— Exercise details —
Every line of the listing must be reproduced as it stands. Leave the images behind.

— Exercise materials —
────────────────────────────────────────

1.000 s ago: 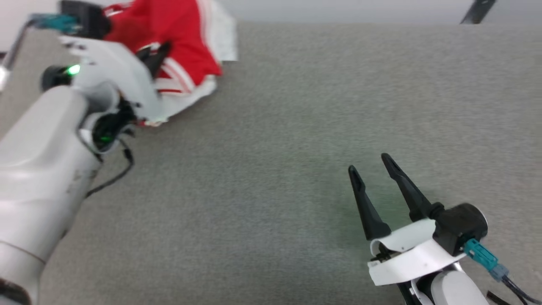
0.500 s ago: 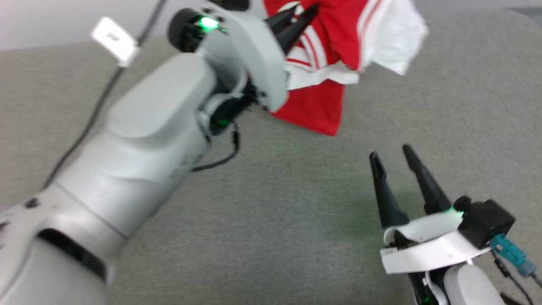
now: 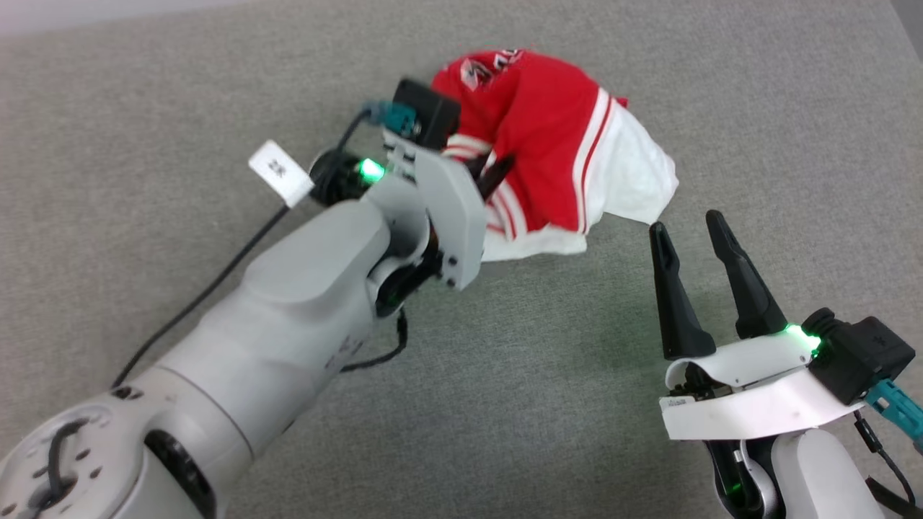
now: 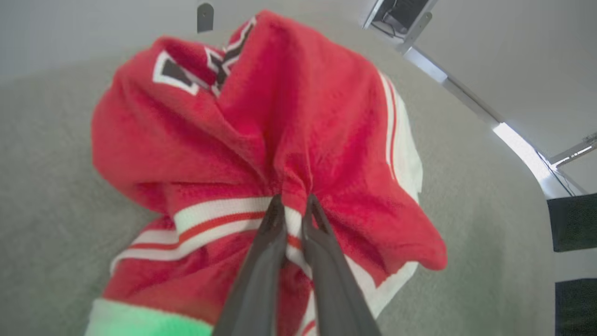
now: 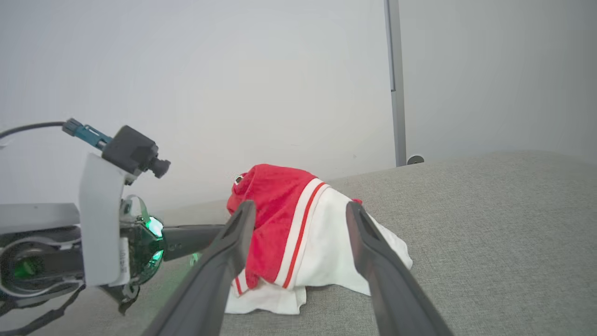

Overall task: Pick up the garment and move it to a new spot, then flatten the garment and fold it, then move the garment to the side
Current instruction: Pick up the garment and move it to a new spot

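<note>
The garment [image 3: 551, 137] looks soft and floppy, bunching where the left gripper [image 4: 293, 205] pinches its striped trim [image 4: 219, 219]; the right gripper [image 3: 685, 222], spread just beside it, could take the white sleeve [image 3: 631, 173].

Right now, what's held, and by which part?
Left gripper pinches the garment at its striped trim; right gripper is open, empty.

Head cam: high, tilted steeply down on grey fabric-covered worktop [image 3: 548, 404]. Left wrist cam: very close to crumpled red-and-white jersey shirt [image 4: 326, 121]. Right wrist cam: low, near-level, facing worktop's far edge. All three share the shirt.
</note>
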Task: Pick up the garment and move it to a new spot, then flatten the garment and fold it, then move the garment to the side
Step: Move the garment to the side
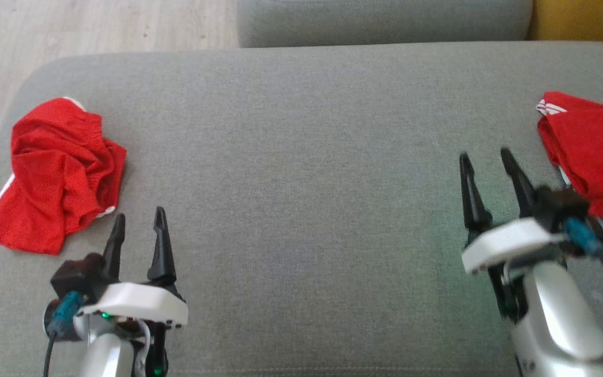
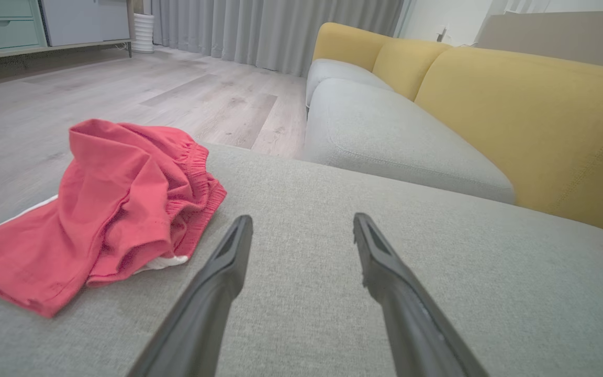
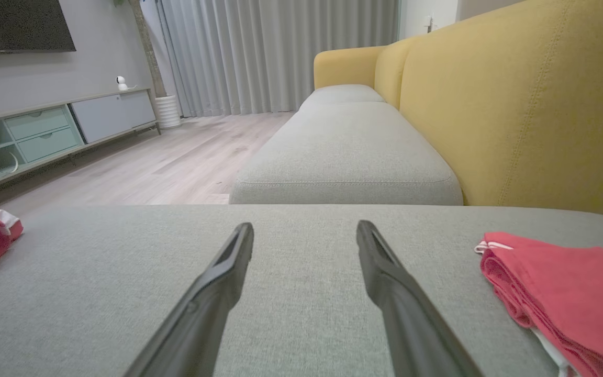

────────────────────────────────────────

— Solution —
1.000 s ago: 
0.500 s ago: 
now: 
now: 
now: 

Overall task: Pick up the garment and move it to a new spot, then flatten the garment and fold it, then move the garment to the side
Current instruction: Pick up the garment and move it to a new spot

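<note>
The garment [image 3: 551, 137] looks soft and floppy, bunching where the left gripper [image 4: 293, 205] pinches its striped trim [image 4: 219, 219]; the right gripper [image 3: 685, 222], spread just beside it, could take the white sleeve [image 3: 631, 173].

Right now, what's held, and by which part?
Left gripper pinches the garment at its striped trim; right gripper is open, empty.

Head cam: high, tilted steeply down on grey fabric-covered worktop [image 3: 548, 404]. Left wrist cam: very close to crumpled red-and-white jersey shirt [image 4: 326, 121]. Right wrist cam: low, near-level, facing worktop's far edge. All three share the shirt.
</note>
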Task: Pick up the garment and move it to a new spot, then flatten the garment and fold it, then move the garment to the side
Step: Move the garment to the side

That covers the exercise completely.